La Parashà della settimana: Vaichì
di Jonathan Di Veroli
La Parashà di questa settimana descrive soprattutto gli ultimi giorni di vita del patriarca Yaacov, le benedizioni che dà ai figli e il lutto per la sua morte. Oltre ad essere la Porzione conclusiva del libro di Bereshit, ha un’ulteriore particolarità: è “setumà”, chiusa, attaccata alla Parashà precedente senza avere spazio tra l’una e l’altra come di solito accade.
Spiega Rashì che è “chiusa” perché con la morte di Yaacov si chiusero gli occhi e il cuore dei figli di Israele a causa della sofferenza della schiavitù che gli egiziani cominciavano ad imporre.

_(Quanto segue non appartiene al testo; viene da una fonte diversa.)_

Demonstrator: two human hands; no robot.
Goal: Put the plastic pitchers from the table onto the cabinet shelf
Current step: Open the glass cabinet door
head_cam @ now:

Rabbì Moshè Feinstein ritiene che il commento di Rashi ci stia dicendo qualcosa di più profondo, visto che è la Torà stessa a raccontarci che l’oppressione iniziò dopo la morte dei figli di Yaacov e non con la morte di quest’ultimo.

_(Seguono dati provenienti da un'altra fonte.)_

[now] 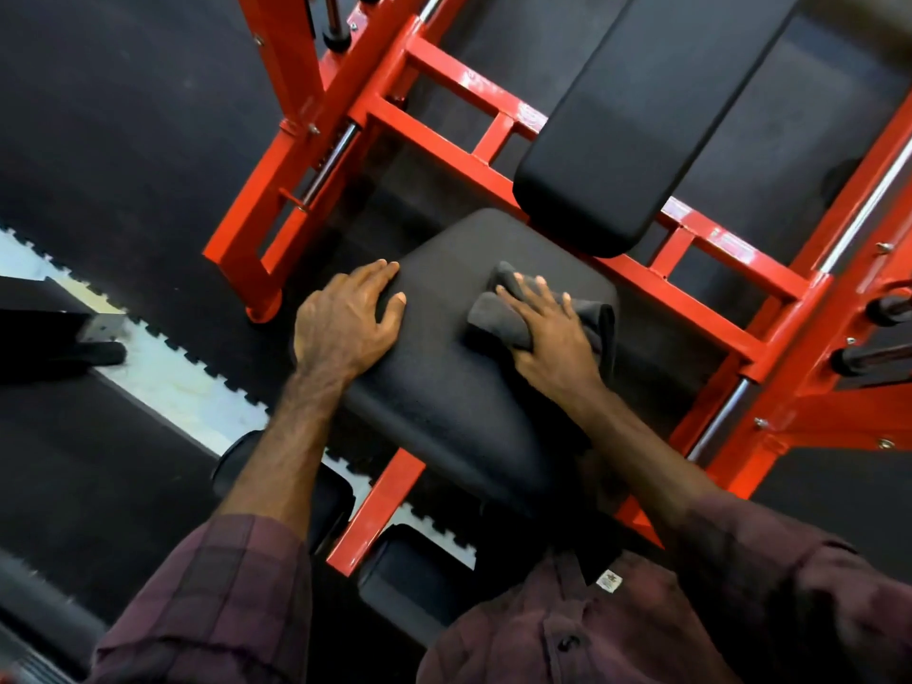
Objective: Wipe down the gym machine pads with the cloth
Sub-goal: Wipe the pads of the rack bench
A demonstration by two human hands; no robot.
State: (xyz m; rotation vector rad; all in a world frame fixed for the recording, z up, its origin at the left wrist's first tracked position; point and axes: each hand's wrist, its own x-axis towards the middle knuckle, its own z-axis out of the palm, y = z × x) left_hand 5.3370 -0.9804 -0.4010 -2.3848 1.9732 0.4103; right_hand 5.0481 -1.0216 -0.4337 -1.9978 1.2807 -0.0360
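Cloth (pixel 538 313) under right hand (pixel 550 338), near seat pad (pixel 444 387) far-right edge.

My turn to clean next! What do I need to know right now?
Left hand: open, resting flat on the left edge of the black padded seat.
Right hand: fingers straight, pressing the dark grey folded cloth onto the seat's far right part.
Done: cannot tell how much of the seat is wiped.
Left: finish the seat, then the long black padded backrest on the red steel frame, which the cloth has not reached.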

Spiegano infatti i Maestri che per capire questo commento bisogna analizzare attentamente il passo della Parashà che racconta la richiesta di Yaacov a Yosef di essere seppellito nella tomba di famiglia, situata nella grotta di Machpelà. Yosef, da Viceré, si ritrova a supplicare il Faraone e la sua famiglia per poter seppellire il padre secondo le sue volontà, cosa peraltro assolutamente lecita. Questo ci fa capire che nonostante l’importanza di Yosef in Egitto, doveva sempre fare riferimento alla famiglia reale. Questo non è l’inizio della schiavitù, ma il suo primo sintomo. La schiavitù è nata dopo il trasferimento del Popolo d’Israele in una terra che non è la propria.